Pierwsze zdarzenie, który szczególnie zasługuje na uwagę, miało miejsce dokładnie 03.06.2001r. Tego dnia pogoda była bardzo dobra. Niebo w znacznym stopniu było pokryte warstwą chmur (około 60% nieba zachmurzonego), przez co słońce co pewien czas chowało się za chmury i prześwitywało przez ich szerokie pasmo. Wiał leki wiatr z poł. – zach na wsch. Poza tym przezroczystość atmosfery była bardzo dobra. Tak sprzyjające warunki meteorologiczne do obserwacji słonecznego nieba zachęciły Marka do wyciągnięcia swojej kamery na zewnątrz, aby sfilmować plener na tle pięknej pogody. Świadek wybrał się na dobrze znaną mu łąkę, znajdującą się w odległości około 500m od swojego domu, w kierunku północnym. 
Kadr z filmu

Zdjęcie w 2d - dwuwymiarze
Po 5min świadek dotarł na miejsce docelowe i natychmiast uruchomił swoje urządzenie. Przez 30 minut filmował okolicę, wykonując zbliżenia na poszczególne warstwy chmur. Około godz. 13:00 świadek dostrzega dziwnie zachowujący się punkt na niebie na AZ=1º. Natychmiast ustawia na niego kamerę i automatycznie wykonuje maksymalne zbliżenie.
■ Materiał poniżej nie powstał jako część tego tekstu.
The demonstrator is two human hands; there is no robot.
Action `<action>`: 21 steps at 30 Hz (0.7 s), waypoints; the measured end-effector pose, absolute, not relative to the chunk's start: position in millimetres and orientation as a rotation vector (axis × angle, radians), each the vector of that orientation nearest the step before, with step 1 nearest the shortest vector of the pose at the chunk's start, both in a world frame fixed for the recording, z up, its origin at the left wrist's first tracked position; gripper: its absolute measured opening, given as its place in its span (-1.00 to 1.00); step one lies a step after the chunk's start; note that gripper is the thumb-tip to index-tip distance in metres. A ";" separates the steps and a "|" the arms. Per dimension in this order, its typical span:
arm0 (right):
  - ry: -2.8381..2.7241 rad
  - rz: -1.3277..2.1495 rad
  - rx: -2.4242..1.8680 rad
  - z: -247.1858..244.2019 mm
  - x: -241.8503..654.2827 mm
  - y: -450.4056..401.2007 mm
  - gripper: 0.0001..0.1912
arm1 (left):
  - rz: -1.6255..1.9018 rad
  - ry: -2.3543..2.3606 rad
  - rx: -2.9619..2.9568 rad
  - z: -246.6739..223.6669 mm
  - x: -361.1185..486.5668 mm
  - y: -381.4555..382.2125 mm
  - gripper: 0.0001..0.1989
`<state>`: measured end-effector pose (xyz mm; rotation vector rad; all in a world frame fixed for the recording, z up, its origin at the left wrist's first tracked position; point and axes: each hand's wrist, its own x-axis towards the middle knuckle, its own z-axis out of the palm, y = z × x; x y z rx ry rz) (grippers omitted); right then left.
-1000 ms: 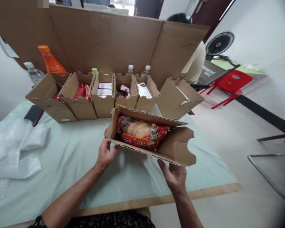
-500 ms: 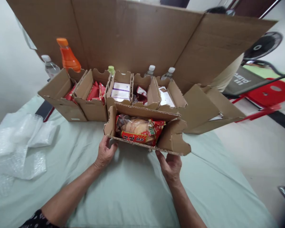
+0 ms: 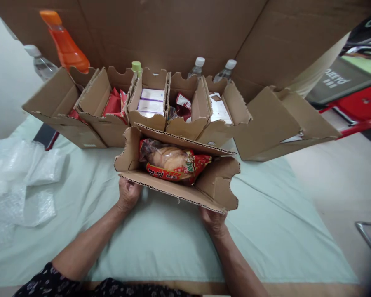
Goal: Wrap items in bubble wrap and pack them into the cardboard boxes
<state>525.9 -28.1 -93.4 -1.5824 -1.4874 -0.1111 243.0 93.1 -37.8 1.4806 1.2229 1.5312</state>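
Note:
A narrow open cardboard box [image 3: 216,187] is held between my two hands, with a red and clear snack packet [image 3: 174,161] lying inside it. My left hand [image 3: 129,193] grips the near left part of the box, its fingertips partly hidden beneath it. At the near right part, my right hand [image 3: 213,218] holds the same box, and most of its fingers are hidden behind the cardboard. Just beyond stands a row of similar boxes, among them one with red packets [image 3: 114,103], one with white and purple cartons [image 3: 151,102] and one with a white item [image 3: 220,109].
Bubble wrap [image 3: 24,181] lies at the left on the pale green cloth [image 3: 160,243]. An orange bottle [image 3: 66,45] and clear bottles [image 3: 225,71] stand behind the row, before a tall cardboard panel [image 3: 173,33]. A dark flat object [image 3: 45,135] lies beside the leftmost box.
The camera view has shifted closer and downward. The held box is tilted more, its right end lower, and a gap shows between it and the row at the right. Both hands still hold it.

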 end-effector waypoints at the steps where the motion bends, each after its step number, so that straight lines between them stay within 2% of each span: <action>1: -1.479 -0.163 -1.563 -87.2 523.8 -25.5 -0.68 | 1.532 1.233 1.481 -37.8 244.3 93.1 -0.79; 4: -1.426 -0.192 -1.534 -61.7 515.1 -11.1 -0.65 | 1.511 1.255 1.510 -36.0 248.3 93.0 -0.69; 9: -1.286 0.114 -1.591 -20.7 504.2 14.5 -0.75 | 1.396 1.301 1.640 -35.7 253.0 92.4 -0.42; 17: -1.182 0.497 -1.636 -15.6 506.5 22.7 -0.64 | 1.319 1.349 1.555 -33.7 256.8 91.8 -0.53; 21: -1.216 0.624 -1.626 -14.0 505.5 26.5 -0.65 | 1.350 1.408 1.526 -29.3 254.6 91.5 -0.55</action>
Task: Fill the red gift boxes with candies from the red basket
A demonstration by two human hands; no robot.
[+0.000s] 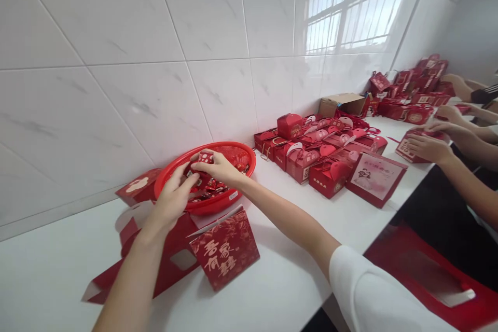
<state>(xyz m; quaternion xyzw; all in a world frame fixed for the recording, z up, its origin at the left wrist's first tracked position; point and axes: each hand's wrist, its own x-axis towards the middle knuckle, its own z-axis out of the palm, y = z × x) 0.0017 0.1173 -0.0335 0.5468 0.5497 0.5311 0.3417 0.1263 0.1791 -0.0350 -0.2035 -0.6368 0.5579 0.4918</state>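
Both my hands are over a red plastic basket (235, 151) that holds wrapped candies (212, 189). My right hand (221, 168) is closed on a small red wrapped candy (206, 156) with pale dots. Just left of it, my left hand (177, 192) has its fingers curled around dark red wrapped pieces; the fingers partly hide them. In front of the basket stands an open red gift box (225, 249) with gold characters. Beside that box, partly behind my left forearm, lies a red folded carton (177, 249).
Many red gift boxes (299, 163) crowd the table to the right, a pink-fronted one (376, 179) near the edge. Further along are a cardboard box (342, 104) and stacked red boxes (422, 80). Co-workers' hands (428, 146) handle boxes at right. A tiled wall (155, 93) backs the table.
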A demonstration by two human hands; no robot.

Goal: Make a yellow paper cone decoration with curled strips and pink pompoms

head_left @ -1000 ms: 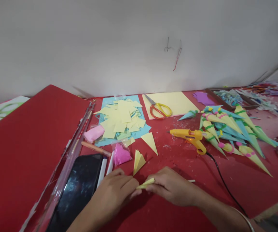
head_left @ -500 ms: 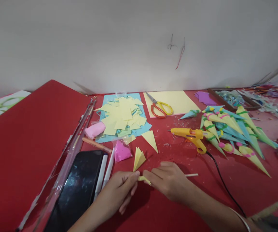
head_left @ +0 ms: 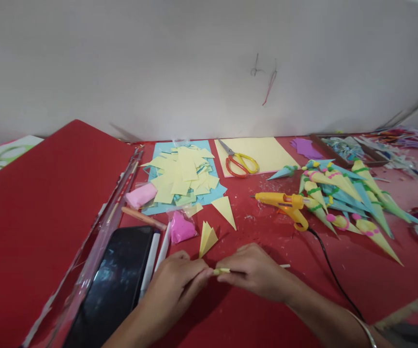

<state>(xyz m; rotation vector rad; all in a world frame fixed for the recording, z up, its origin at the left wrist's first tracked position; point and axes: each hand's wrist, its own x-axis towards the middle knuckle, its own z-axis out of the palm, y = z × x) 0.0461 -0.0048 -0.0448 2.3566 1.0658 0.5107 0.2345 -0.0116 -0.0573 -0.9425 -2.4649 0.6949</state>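
Observation:
A small rolled piece of yellow paper (head_left: 222,271) is pinched between my two hands, low in the middle of the view. My left hand (head_left: 182,279) grips its left end between thumb and fingers. The thumb and fingers of my right hand (head_left: 254,270) close on its right end. A thin white stick (head_left: 285,266) pokes out beyond my right hand; whether I hold it is hidden. Just past my fingers lie a fanned yellow paper piece (head_left: 207,239) and a flat yellow paper triangle (head_left: 225,211).
A yellow glue gun (head_left: 285,203) with a black cord lies right of centre, beside a heap of decorated paper cones (head_left: 339,186). Scissors (head_left: 240,162) rest on yellow sheets at the back. Cut paper (head_left: 185,171), pink clay packets (head_left: 183,227) and a black phone (head_left: 120,275) are leftward.
My left hand has rolled over, its back now facing up and its fingers tucked in. The yellow paper between my hands looks narrower and lies more level.

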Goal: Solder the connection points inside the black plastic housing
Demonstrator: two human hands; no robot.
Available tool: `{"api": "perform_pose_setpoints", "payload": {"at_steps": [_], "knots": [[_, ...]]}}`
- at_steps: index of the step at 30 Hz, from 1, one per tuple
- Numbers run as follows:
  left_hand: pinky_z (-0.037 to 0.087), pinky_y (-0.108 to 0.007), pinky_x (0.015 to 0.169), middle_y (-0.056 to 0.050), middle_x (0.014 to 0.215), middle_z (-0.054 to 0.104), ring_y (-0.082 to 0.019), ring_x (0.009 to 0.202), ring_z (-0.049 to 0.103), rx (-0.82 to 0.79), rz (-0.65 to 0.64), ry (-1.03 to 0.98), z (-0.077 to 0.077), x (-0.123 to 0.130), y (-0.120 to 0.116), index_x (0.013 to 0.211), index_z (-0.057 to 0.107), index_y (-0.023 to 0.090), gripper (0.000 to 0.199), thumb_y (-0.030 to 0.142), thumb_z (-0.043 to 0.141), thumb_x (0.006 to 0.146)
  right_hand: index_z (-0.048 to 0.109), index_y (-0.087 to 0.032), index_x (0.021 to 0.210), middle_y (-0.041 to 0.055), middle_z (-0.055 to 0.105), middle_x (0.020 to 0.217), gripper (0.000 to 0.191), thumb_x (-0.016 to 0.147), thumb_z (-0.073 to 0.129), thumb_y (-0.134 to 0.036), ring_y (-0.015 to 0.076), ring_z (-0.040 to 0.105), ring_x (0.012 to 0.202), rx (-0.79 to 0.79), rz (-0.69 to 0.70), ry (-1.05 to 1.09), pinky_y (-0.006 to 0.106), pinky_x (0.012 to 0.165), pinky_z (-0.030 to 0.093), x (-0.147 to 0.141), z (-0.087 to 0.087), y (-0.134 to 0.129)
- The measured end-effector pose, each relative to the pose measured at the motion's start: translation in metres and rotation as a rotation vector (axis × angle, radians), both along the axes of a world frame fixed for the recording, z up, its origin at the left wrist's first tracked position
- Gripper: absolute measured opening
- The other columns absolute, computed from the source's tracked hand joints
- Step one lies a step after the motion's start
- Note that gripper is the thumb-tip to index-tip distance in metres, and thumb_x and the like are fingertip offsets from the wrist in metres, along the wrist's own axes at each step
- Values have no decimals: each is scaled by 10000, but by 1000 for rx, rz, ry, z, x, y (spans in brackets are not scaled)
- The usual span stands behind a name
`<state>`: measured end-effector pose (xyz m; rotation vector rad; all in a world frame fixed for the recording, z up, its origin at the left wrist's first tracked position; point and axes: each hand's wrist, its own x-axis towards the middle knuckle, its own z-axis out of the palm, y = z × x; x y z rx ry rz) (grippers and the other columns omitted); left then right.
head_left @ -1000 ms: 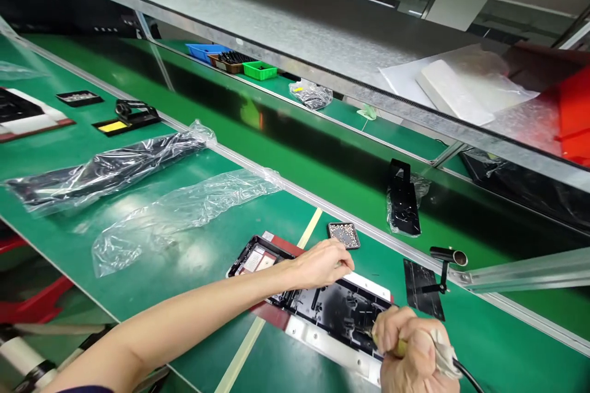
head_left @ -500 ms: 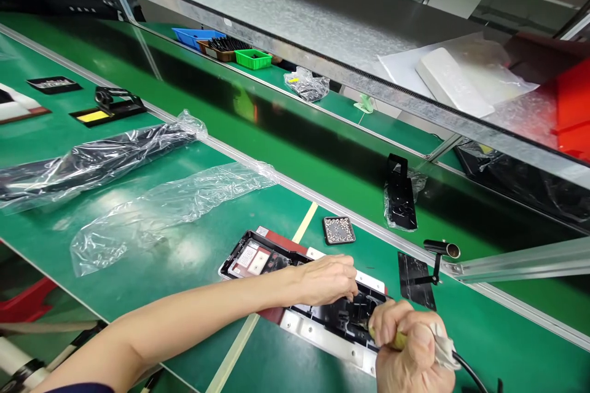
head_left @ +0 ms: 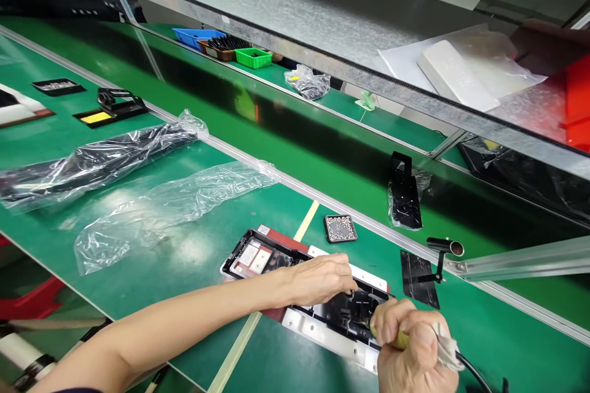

Dziwne zjawisko okazuje się być okrągłym obiektem koloru białego (z oceny świadka światło odbijane), które stosunkowo szybko – o połowę szybciej od samolotu pasażerskiego – przemieszcza się w linii prostej z SW na SEE. Nie wykonuje przy tym żadnych ewolucji. Po 40s sekundach chowa się za pobliskie chmury (przy czym, na co wskazuje długość nagrania, NOL był obserwowany przez dokładnie 32,6s) i już więcej się nie pokazuje. Jego wys. kątowa w końcowym etapie obserwacji wynosiła 33º.  Na nagraniu widać, jak świadek rozgląda się kamerą po okolicznym niebie, ale to co później spostrzega jest już zwykłym samolotem pasażerskim, przemieszczającym się dokładnie z nad przeciwka, czyli z SE na SW. Uchwycenie jego przelotu było ponocne w późniejszym ustaleniu pułapu wysokości, na którym przemieszczał się obiekt, a jak to zresztą widać to na nagraniu, NOL leciał idealnie na tej samej wysokości, w związku z czym jego hipotetyczna wysokość mieściła się w granicach 10 000m.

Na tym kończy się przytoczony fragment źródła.